Замершие у безликих терминалов на заброшенном складе, мы сидели, сжимая в руках серые консоли. Братья, которым были подвластны коды, модифицировали их, сделав нас невидимыми для обителей сети и агентов полиции. Провод, шедший из консоли, был воткнут в височный штекер, и цвет его был красным.
А неподалеку, в сквоте для хикки, тела семерых лишались разума. Их мозги выгорали нейрон за нейроном под действием вируса, которым их заразили.
Эти дохляки были первыми, но я не сомневался: за ними последуют другие. Мы выждем, выберем цель и снова ударим, и так будет продолжаться, пока виртуальность – рай, дарованный нам Богом – не очистится от скверны.
– А что потом? – спросил меня голос, который я меньше всего ожидал услышать – Что будет потом? Вы переселитесь туда сами?
С экрана терминала на меня смотрело знакомое лицо. За несколько лет он абсолютно не изменился.
– Потом мы оставим сеть тем, кому она предназначена. Ангелам, Господу и чистым душам.
– А будут ли они? Чистые души? Вы убиваете нас, разве это поможет очиститься вам самим?

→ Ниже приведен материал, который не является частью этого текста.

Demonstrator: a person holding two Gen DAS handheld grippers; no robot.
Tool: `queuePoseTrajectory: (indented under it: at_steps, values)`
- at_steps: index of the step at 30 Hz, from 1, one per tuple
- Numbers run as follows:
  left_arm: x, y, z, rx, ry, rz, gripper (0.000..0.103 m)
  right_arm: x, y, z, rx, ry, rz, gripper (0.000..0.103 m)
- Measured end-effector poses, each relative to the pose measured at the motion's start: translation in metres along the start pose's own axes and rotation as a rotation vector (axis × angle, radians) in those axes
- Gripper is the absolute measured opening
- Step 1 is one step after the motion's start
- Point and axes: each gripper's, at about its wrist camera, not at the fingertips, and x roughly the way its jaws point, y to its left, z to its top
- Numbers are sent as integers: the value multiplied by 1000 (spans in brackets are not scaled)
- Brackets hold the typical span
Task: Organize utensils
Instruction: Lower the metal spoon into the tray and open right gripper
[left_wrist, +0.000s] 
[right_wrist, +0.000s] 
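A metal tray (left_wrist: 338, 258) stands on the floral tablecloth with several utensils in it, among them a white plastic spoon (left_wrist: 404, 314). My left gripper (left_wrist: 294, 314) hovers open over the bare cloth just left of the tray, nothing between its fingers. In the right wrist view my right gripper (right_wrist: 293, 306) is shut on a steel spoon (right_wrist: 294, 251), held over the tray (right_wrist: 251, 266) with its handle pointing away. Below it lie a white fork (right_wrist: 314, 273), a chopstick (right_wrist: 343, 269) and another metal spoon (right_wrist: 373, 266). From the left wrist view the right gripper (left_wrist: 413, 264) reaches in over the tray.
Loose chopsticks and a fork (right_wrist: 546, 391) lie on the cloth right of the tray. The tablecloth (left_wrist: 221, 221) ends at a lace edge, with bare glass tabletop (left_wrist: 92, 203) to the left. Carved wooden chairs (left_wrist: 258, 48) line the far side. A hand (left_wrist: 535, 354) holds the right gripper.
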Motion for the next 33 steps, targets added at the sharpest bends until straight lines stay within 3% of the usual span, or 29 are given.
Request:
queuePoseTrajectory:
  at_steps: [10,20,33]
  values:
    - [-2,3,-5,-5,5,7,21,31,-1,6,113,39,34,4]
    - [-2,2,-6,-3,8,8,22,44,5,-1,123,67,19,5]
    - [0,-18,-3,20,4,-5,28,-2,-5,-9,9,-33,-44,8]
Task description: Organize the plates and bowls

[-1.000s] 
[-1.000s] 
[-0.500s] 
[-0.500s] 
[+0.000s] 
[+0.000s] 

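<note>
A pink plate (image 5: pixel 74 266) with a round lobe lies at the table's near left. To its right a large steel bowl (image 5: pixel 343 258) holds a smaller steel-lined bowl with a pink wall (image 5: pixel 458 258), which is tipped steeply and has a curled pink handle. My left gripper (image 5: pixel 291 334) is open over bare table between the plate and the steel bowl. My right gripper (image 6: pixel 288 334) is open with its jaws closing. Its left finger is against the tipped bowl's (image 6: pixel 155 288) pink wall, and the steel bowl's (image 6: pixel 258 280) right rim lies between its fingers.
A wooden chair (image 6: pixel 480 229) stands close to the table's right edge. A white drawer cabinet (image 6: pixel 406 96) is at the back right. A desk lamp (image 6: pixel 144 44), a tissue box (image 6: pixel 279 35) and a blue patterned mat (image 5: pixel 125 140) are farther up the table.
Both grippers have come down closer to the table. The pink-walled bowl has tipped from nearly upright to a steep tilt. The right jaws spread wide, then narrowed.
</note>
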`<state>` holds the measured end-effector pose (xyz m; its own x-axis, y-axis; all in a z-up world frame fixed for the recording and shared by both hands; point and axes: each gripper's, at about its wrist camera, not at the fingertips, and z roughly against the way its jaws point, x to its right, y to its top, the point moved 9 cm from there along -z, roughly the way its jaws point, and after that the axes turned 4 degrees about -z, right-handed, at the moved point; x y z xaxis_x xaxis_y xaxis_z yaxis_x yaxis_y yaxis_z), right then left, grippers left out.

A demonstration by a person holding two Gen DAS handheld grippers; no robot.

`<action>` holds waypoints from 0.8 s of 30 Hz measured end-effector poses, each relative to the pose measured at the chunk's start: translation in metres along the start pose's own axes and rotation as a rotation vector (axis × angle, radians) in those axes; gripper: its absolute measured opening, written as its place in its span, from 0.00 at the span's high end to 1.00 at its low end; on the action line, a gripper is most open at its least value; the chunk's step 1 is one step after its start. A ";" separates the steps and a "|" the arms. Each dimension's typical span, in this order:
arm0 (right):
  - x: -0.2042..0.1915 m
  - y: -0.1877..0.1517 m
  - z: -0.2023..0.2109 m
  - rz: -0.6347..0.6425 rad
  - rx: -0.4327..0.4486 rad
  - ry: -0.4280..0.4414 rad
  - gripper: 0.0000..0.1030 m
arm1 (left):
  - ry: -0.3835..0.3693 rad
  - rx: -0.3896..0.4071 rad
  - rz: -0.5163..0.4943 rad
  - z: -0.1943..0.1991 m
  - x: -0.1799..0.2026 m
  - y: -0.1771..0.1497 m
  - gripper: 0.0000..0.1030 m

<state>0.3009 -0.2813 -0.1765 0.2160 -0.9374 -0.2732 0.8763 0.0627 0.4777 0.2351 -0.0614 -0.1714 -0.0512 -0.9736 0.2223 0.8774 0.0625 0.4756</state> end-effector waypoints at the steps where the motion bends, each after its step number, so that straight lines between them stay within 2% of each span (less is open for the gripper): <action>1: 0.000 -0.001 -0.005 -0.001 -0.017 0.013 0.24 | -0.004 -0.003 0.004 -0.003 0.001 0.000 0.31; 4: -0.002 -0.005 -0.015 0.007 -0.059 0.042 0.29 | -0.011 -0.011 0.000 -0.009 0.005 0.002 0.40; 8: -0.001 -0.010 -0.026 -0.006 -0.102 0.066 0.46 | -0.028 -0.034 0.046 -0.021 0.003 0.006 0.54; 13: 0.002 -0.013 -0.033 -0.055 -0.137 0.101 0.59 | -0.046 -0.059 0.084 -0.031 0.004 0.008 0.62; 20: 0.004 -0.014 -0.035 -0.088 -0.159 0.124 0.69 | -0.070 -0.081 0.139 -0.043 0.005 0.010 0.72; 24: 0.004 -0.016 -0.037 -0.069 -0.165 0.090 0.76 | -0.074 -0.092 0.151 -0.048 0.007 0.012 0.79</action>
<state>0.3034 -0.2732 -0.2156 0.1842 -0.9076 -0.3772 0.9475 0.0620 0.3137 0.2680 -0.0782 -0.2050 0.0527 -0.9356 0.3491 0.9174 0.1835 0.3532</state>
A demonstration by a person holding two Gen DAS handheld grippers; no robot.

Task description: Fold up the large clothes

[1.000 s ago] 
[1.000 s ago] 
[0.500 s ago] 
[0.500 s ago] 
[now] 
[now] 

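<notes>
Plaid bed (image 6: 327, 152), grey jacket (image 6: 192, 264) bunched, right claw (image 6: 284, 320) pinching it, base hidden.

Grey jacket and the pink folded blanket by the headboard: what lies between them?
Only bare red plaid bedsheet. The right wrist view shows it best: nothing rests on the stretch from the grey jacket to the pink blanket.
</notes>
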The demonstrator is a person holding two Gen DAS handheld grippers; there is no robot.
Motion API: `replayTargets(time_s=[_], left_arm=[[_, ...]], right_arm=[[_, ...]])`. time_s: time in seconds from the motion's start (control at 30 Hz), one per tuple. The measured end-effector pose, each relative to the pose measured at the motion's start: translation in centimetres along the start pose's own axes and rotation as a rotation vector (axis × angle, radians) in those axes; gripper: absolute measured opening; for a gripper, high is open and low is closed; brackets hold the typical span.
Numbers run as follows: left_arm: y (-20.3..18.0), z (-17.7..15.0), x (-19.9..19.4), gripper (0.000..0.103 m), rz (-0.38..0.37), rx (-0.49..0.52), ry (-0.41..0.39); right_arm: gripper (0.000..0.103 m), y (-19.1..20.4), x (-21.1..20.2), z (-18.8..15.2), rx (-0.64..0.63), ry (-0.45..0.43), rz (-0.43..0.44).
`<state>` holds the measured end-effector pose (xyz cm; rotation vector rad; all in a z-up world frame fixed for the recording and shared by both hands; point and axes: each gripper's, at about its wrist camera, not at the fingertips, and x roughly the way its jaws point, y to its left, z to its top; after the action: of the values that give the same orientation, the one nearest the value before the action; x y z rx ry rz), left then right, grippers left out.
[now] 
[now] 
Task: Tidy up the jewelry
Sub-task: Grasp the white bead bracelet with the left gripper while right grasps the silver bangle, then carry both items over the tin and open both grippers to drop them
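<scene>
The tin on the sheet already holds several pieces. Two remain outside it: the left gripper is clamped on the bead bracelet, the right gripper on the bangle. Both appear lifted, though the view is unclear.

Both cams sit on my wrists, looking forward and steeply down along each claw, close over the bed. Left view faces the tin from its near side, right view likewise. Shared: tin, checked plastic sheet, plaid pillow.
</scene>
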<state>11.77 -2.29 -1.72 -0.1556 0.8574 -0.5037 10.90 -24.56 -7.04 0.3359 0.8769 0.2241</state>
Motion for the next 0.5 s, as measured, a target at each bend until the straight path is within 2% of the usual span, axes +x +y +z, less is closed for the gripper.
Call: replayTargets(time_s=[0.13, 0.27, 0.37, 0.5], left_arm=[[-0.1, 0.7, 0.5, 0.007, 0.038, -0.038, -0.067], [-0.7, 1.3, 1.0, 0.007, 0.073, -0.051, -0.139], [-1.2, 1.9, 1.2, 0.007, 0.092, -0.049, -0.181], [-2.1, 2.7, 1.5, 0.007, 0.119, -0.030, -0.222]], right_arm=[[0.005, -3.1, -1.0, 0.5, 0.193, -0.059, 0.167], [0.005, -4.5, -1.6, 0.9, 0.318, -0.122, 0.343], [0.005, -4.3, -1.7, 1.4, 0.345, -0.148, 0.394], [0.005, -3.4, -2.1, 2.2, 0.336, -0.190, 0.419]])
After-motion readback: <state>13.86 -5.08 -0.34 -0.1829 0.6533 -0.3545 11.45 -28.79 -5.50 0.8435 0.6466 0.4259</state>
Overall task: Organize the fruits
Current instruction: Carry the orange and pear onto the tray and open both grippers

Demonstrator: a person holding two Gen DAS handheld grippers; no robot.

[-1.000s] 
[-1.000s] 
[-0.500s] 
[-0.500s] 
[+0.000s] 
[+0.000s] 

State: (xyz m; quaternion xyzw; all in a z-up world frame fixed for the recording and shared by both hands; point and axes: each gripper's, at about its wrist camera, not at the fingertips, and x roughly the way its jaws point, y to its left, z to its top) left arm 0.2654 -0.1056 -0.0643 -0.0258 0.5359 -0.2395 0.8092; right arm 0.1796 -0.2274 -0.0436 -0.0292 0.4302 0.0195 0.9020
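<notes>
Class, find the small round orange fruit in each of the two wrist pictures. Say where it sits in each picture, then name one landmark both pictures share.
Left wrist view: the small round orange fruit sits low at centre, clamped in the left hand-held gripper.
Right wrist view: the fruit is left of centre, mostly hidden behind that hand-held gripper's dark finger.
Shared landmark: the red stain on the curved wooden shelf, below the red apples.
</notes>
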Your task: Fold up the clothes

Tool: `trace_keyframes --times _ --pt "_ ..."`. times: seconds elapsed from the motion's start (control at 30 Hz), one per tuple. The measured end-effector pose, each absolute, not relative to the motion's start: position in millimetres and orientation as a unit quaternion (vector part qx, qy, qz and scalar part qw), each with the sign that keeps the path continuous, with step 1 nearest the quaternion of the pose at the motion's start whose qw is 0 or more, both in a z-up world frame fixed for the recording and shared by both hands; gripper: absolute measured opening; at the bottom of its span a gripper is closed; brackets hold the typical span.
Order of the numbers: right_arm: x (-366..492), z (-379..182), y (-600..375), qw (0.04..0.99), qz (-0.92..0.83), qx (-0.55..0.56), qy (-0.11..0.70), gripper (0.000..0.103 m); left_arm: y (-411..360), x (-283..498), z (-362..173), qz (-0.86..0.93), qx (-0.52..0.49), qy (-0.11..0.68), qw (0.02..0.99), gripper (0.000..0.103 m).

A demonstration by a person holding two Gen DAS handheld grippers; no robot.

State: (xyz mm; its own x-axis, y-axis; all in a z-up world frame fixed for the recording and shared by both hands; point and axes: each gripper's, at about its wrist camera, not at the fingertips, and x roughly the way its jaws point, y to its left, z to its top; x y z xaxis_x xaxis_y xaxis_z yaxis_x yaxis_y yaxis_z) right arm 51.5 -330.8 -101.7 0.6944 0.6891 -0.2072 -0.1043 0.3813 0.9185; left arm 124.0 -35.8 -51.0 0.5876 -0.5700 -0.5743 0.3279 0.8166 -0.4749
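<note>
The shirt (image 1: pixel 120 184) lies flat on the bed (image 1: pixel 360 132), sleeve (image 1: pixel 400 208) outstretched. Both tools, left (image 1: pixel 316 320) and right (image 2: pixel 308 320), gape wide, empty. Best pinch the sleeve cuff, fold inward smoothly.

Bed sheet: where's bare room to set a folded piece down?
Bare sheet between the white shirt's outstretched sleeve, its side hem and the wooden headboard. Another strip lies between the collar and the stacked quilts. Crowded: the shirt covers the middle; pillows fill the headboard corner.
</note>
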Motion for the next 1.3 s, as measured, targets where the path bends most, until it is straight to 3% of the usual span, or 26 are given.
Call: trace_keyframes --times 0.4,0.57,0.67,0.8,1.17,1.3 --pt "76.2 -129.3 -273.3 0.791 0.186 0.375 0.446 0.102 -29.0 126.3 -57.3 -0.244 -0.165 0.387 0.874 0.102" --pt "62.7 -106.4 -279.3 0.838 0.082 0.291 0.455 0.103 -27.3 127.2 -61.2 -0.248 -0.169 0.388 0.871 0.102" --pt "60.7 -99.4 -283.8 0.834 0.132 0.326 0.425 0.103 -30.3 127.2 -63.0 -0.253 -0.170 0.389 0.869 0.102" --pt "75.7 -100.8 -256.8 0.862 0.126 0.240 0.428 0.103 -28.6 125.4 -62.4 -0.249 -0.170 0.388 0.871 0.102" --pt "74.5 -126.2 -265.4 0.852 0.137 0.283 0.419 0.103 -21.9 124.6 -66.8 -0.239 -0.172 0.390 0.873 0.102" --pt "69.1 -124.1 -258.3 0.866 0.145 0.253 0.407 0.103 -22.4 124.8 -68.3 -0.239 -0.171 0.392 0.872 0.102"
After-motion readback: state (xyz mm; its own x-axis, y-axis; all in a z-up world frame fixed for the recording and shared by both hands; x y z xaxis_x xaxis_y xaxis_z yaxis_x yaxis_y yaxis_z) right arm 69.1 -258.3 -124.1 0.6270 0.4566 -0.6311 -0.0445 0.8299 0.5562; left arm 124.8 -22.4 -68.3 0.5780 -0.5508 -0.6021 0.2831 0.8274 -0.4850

Мы ведь никого не убиваем! – мне показалось, на лице гомункула мелькнуло отчаяние, но таким образом он мог пытаться обмануть кого-то другого, а не меня.
– Ложь – убийство правды. Искушение – убийство стойкости. Само ваше существование – это убийство веры!
– Ты говоришь, как фанатик, – гомункул покачал головой. – И продолжаешь верить, что ты избранный.
Мне оставалось лишь усмехнуться. Пока он искушал меня, пальцы уже набирали команды на консоли. Хватило двух – одной я привлек внимание остальных, а с помощью второй передал, кого хочу уничтожить.
Гомункул не успел ничего сообразить, как оказался зажат в капкан. Семеро, включая меня, стояли перед ним, и руки наши вновь наполнились огнем.
– Что ж… – улыбка у него была печальной и почти человеческой, но и на эту уловку я не поддался. – Надеюсь, эта месть тебя остановит.
Оружие предназначалось для людей, но в гомункулах оказалось слишком многое от нас. От первого удара огнем он вскрикнул, от второго пошатнулся, а третий заставил его вспыхнуть пламенем.
Глядя, как сгорает и визжит монстр, я думал над его последними словами и поражался той наглости, которая пряталась в них. Неужели он думал, что все это затеяно из-за него и мной движет банальная месть?
Это было так… по-человечески, что мне на секунду стало жаль, что я не могу вернуть гомункула обратно и сжечь его снова за то, что вздумал подражать людям.
››00‹‹
Жизнь подобна стене паблика в социальной сети. Сотни или даже тысячи людей каждый день заполняют ее, в надежде остаться в памяти. Целого мира или одного человека – на самом деле масштаб не так уж важен.
Может показаться, что я презираю людей, но это не так. Мне грустно осознавать, что большинство из них проведет жизнь в поисках рая, не подозревая, что все это время его старательно отбирали у них и прятали под самым носом.
Мы не видим дальше одного шага. Нам нужно все и сразу. Мы пробуем только однажды, а когда не получается, отправляемся страдать, а не пробовать снова и снова, пока не получится или пока не встретится тот, кто укажет верный путь.